» **Directions**: The data below is to be returned in full and exactly.
── Supplied material ──
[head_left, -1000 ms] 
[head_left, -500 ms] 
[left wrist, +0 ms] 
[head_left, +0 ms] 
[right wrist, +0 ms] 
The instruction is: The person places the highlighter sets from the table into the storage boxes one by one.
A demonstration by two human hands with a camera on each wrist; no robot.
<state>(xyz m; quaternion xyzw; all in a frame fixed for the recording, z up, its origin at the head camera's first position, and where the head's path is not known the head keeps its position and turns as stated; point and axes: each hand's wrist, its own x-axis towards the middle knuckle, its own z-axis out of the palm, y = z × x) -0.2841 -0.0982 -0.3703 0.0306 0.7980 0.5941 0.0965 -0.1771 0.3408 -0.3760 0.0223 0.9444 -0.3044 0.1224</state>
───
» **Reply**:
[head_left, -1000 ms] 
[head_left, -500 ms] 
[left wrist, +0 ms] 
[head_left, +0 ms] 
[right wrist, +0 ms] 
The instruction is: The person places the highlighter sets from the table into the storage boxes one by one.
A demonstration by two human hands with a camera on each wrist; no robot.
<state>(xyz m; quaternion xyzw; all in a frame fixed for the recording, z up, its origin at the head camera's first position, and where the head's path is not known the head keeps its position and turns as stated; point and axes: each hand's wrist, its own x-axis towards the middle knuckle, its own z-axis out of the palm, y = z × x) -0.2841 -0.0982 -0.3703 0.0306 0.7980 0.5941 0.0965 -0.1771 0.3408 -0.3760 0.0223 0.9444 -0.3044 0.1224</state>

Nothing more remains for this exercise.